Gen akışından sonra, frekanslar değişecek ve şimdi% 80'i "doğal" olacak,% 20'si yeni veya kıtasal olacaktır. Bu basit örnekle, gen hareketinin alel frekansı değişikliğine nasıl yol açtığını gösterebiliriz - evrimde anahtar bir kavram.
Gen akışının sonuçları
İki popülasyon arasında belirgin bir gen akışı olduğunda, en sezgisel sonuçlardan biri, bu sürecin her iki popülasyon arasındaki olası farklılıkları sulandırmaktan sorumlu olmasıdır.
Bu şekilde, gen akışı, genetik rezervuarların bileşimindeki farklılıkları sürdürmeye çalışan diğer evrimsel güçlerin tersi yönde hareket edebilir. Örneğin, doğal seçilim mekanizması gibi.

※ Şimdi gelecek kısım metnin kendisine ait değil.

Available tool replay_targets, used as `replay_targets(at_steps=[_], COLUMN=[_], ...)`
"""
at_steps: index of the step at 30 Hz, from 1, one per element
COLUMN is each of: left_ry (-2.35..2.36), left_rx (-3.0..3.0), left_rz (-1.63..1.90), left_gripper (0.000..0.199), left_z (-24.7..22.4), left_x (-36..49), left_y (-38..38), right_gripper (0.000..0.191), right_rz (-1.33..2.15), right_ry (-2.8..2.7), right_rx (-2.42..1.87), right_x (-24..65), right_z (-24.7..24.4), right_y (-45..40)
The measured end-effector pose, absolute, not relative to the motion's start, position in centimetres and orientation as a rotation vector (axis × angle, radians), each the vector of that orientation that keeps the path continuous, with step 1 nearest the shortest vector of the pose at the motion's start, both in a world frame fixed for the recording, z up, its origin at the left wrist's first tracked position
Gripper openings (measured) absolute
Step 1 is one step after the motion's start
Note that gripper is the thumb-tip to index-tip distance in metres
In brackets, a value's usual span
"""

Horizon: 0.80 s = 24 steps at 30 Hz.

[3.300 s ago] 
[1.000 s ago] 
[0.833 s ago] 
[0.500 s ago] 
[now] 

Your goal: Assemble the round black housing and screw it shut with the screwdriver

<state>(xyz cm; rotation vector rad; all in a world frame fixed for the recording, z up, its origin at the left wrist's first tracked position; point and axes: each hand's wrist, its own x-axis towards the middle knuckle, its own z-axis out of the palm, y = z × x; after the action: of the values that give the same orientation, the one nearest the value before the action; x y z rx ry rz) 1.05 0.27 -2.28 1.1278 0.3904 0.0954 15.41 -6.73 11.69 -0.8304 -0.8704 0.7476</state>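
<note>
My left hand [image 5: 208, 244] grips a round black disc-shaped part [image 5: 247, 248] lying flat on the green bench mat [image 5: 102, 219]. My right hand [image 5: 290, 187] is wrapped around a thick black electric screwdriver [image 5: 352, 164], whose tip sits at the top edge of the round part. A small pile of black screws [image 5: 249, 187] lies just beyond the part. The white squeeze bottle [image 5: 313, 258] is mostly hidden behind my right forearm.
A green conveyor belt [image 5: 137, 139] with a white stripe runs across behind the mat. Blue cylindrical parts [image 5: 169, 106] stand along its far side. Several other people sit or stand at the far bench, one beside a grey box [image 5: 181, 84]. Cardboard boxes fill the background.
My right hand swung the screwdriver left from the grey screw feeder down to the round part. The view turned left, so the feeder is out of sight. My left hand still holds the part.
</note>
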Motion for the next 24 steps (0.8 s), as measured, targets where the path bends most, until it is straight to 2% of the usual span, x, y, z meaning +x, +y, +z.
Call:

İkinci bir sonuç, faydalı alellerin yayılmasıdır. Mutasyon yoluyla taşıyıcılarına belirli bir seçici avantaj sağlayan yeni bir alel ortaya çıktığını varsayalım. Göç olduğunda, yeni alel yeni popülasyonlara taşınır.
Gen akışı ve tür kavramı
Türlerin biyolojik kavramı yaygın olarak bilinmektedir ve kesinlikle en yaygın kullanılanıdır. Bu tanım, gen havuzunu (alel frekanslarının değiştiği birim) içerdiği için popülasyon genetiğinin kavramsal şemasına uyar.
Bu şekilde, tanım gereği, genler bir türden diğerine geçmez - gen akışı yoktur - ve bu nedenle türler, farklılaşmalarına izin veren belirli özellikler gösterirler. Bu fikir dizisini izleyen gen akışı, türlerin neden bir "küme" veya fenetik gruplama oluşturduğunu açıklar.
Dahası, gen akışının bozulması evrimsel biyolojide çok önemli sonuçlara sahiptir: çoğu durumda türleşme olaylarına veya yeni türlerin oluşumuna yol açar. Genlerin akışı, diğer mekanizmaların yanı sıra coğrafi bir engelin varlığı, kur düzeyindeki tercihler gibi farklı faktörlerle kesintiye uğrayabilir.
Bunun tersi de doğrudur: Gen akışının varlığı, bir bölgedeki tüm organizmaların tek tür olarak kalmasına katkıda bulunur.
Misal
Yılan Nerodia sipedon'un göçü, kıtasal bir popülasyondan bir adaya iyi belgelenmiş bir gen akışı vakasıdır.
Tür polimorfiktir: önemli bir bant desenine sahip olabilir veya hiç bandı olmayabilir. Bir sadeleştirmede, renklendirme bir lokus ve iki alel tarafından belirlenir.
Genel anlamda kıtanın yılanları, bant desenleri sergileyerek karakterize edilir. Aksine, adalarda yaşayanlar onlara sahip değil. Araştırmacılar, morfolojik farklılığın, her bölgenin maruz kaldığı farklı seçici baskılardan kaynaklandığı sonucuna varmışlardır.
Adalarda, bireyler plaj kıyısına yakın kayaların yüzeyinde güneşlenme eğilimindedir. Bantların yokluğunun adaların kayalarında kamuflajı kolaylaştırdığı gösterildi. Bu hipotez, etiketleme ve yeniden yakalama deneyleri kullanılarak test edilebilir.
Bu uyarlanabilir nedenden dolayı, adanın nüfusunun yalnızca bantlanmamış organizmalardan oluşmasını bekleriz. Ancak bu doğru değil.
Her nesil, kıtadan yeni bir bantlı organizma grubu gelir. Bu durumda göç, seçime karşı bir güç görevi görür.
Referanslar
- Audesirk, T., Audesirk, G. ve Byers, BE (2004). Biyoloji: bilim ve doğa. Pearson Education.
- Curtis, H. ve Schnek, A. (2006). Biyolojiye Davet. Panamerican Medical Ed.
- Freeman, S. ve Herron, JC (2002). Evrimsel analiz. Prentice Hall.
- Futuyma, DJ (2005). Evrim. Sinauer.
- Hickman, CP, Roberts, LS, Larson, A., Ober, WC ve Garrison, C. (2001). Entegre zooloji ilkeleri (Cilt 15). New York: McGraw-Hill.
- Mayr, E. (1997). Evrim ve yaşamın çeşitliliği: Seçilmiş makaleler. Harvard Üniversitesi Yayınları.
- Soler, M. (2002). Evrim: Biyolojinin temeli. Güney Projesi.